В том-то и проблема – как рассказать о таком. Как поделиться самым сокровенным, тем, что для тебя свято. Тут любые слова – кощунство. А умалчивание – ложь.
Увидеть и ощутить наготу своей возлюбленной впервые в жизни – вот высочайшее, чистейшее сретение. Если и существует истинная религия, то она не может не возвещать эту правду о близости, или это не истинная религия. Близость с тем единственным существом, которое стоит любить, – высочайшая награда, перевешивающая всю боль, горе, всю твою нелепость, одиночество, компромиссы, сопровождающие жизнь человеческую. Но близость с тем, кто тебе предназначен, искупает почти все ошибки.
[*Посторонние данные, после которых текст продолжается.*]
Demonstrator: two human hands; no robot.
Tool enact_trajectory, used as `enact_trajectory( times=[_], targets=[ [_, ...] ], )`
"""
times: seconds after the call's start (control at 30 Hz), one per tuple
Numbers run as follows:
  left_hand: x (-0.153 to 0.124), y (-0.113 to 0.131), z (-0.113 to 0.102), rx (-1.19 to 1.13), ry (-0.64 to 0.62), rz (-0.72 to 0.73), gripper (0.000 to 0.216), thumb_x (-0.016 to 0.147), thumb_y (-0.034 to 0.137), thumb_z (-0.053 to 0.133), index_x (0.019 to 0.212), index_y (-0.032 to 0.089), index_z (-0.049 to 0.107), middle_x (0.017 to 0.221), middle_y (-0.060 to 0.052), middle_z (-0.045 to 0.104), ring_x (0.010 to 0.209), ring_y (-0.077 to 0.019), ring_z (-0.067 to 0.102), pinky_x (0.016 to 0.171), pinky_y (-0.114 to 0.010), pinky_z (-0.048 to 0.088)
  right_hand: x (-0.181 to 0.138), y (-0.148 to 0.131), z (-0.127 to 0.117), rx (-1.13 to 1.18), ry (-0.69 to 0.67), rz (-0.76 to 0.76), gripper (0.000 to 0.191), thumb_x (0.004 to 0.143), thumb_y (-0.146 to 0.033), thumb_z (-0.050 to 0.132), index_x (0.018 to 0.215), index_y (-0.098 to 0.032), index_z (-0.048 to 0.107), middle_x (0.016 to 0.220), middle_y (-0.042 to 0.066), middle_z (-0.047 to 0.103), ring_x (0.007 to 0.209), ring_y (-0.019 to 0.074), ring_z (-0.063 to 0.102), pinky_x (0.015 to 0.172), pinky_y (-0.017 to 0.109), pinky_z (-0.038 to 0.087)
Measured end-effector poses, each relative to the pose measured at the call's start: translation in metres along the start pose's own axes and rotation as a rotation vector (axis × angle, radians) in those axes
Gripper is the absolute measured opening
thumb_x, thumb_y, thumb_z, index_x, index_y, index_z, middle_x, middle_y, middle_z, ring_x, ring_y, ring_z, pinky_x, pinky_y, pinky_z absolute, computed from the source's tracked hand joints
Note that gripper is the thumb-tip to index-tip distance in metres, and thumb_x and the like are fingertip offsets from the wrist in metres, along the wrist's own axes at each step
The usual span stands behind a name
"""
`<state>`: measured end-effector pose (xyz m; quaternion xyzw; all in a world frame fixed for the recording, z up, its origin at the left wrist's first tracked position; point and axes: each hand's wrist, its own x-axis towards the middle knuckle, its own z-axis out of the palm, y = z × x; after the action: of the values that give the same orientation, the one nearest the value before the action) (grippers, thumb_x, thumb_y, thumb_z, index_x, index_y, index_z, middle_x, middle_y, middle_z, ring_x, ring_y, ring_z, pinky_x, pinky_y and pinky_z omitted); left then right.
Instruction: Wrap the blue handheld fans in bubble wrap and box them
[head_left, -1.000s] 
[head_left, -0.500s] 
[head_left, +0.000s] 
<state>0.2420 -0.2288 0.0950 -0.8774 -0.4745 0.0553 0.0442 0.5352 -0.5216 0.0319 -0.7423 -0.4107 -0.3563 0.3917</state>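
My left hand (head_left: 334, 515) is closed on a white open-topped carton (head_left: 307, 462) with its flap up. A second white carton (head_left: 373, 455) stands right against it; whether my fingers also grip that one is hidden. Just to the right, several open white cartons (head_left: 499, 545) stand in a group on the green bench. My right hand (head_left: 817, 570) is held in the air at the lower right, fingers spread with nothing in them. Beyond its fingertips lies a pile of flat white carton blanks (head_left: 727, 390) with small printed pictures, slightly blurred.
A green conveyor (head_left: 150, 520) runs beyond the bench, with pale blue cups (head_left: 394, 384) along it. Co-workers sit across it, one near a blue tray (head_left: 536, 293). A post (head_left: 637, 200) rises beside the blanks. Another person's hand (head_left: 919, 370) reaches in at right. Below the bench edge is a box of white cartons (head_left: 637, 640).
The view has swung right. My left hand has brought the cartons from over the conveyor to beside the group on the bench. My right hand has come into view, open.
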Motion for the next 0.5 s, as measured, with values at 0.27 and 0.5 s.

До этого я ни разу не был близок с той, что нужна мне. Это я понял в тот самый миг, когда мы с Энеей впервые поцеловались и прижались друг к другу, еще до того, как мы начали двигаться – сперва медленно, потом быстрее, потом снова медленно. Я осознал, что на самом деле еще ни разу не был по-настоящему близок с женщиной, – я думал, что постиг все, что только можно постичь, сближаясь с добродушными особами, снисходительными к молоденькому солдатику в увольнительной, но оказалось, что я ни на йоту не приблизился к пониманию.
Для меня все происходило впервые. Помню, как Энея приподнялась, упираясь ладонью в мою грудь, взглянула на меня так пристально и нежно, что наши взгляды словно тоже вступили в интимную близость, и я вспоминал этот миг всякий раз, когда мы были близки, и в первые мгновения нашей близости я уже словно бы помнил о нашей близости в будущем.
* * *
Призрачный свет луны, скомканные простыни, одеяла и футон раскиданы как попало, северный ветерок холодит наши потные сплетенные тела, она прижалась щекой к моей груди, и мы все никак не можем оторваться друг от друга – Энея ласково ерошит волосы у меня на груди, а я, чуть касаясь, кончиками пальцев ласкаю ее щеку.
– Это не ошибка? – выдохнул я.
– Нет, – услышал я шепот Энеи. – Если только…
Сердце у меня замерло.
– Если что?
– Если тебе не делали этих уколов в силах самообороны, но тебе наверняка их делали, – шепнула Энея.
Я был так растерян, что не уловил в ее тоне легкой насмешки.
– Чего? Уколов? Каких? – переспросил я, приподнимаясь на локте. – А… уколов… черт. Ты же знаешь, что делали. Господи…
– Знаю, – прошептала Энея, и на сей раз я понял, что она улыбается.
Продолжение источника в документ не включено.